Durante las campañas de mayor actividad, algunos conductores pueden llegar a cobrar alrededor de 15 euros por hora extra, una cifra impensable hace solo unos años.
Maquinaria más cara y mantenimiento al alza
A los costes laborales se suma otro factor determinante: el encarecimiento de la maquinaria agrícola.
El precio de los tractores, cosechadoras y aperos ha subido de forma significativa en los últimos años. Si antes era posible adquirir un tractor por unos 100.000 euros, hoy en día muchos modelos superan los 200.000 euros.
A esto hay que añadir:
- subida del precio de repuestos
- incremento de los costes de mantenimiento
- tarifas más altas en talleres especializados
Todo ello repercute inevitablemente en el precio final de los servicios agrícolas.
La subida del gasóleo vuelve a tensionar los costes
A este escenario ya complicado se suma ahora un nuevo factor: el encarecimiento del combustible.
El gasóleo agrícola es un insumo esencial para la maquinaria que trabaja en el campo. Su reciente subida ha generado inquietud tanto en las granjas como en las empresas de servicios.
En explotaciones ganaderas, el combustible alimenta tractores, carros mezcladores o cisternas de purín.
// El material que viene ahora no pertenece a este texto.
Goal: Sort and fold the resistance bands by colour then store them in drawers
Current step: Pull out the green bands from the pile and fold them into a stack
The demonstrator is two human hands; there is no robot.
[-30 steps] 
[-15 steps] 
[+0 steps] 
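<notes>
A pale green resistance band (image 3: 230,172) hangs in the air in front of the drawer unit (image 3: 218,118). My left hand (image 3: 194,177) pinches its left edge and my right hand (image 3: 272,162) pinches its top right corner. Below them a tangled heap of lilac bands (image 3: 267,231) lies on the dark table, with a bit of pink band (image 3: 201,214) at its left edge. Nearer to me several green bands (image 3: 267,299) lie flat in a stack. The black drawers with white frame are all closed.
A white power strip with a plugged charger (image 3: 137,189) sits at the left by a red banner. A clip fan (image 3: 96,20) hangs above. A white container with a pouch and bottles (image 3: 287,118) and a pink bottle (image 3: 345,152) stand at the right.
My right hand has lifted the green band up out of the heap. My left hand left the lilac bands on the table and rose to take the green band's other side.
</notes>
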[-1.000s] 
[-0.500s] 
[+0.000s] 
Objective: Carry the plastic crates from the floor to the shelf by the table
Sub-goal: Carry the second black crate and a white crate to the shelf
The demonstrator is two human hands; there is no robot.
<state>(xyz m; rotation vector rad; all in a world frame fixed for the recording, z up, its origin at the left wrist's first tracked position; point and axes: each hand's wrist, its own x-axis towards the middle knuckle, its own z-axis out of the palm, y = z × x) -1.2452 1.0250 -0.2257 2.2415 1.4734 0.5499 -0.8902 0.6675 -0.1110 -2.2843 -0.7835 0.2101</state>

En el caso de las empresas de maquinaria, puede representar uno de los principales costes operativos.
Durante campañas intensivas como el ensilado, una picadora o cosechadora puede llegar a consumir centenares de litros diarios, lo que convierte cualquier subida del gasóleo en un impacto directo sobre la rentabilidad.
Un gasto inevitable para muchas explotaciones
Con la campaña de ensilado de la hierba a punto de comenzar y, posteriormente, la siembra del maíz, el sector entra ahora en una de las fases de mayor actividad del año.
En este contexto, contratar trabajos agrícolas es ya una necesidad ineludible para muchas explotaciones, que dependen de estos servicios para mantener la producción.
Aunque de momento no se prevén grandes subidas de tarifas respecto al año pasado, la combinación de maquinaria más cara, escasez de mano de obra y aumento del combustible mantiene al sector en alerta.
Un nuevo desafío para la rentabilidad de las granjas
El campo gallego lleva años enfrentándose a un aumento constante de los costes de producción: piensos, fertilizantes, energía o transporte.
Ahora, el encarecimiento de los trabajos agrícolas y del gasóleo vuelve a presionar las cuentas de resultados de muchas explotaciones.
En un sector con márgenes cada vez más ajustados, el desafío no es solo producir más, sino hacerlo sin que los costes acaben devorando la rentabilidad del trabajo en el campo.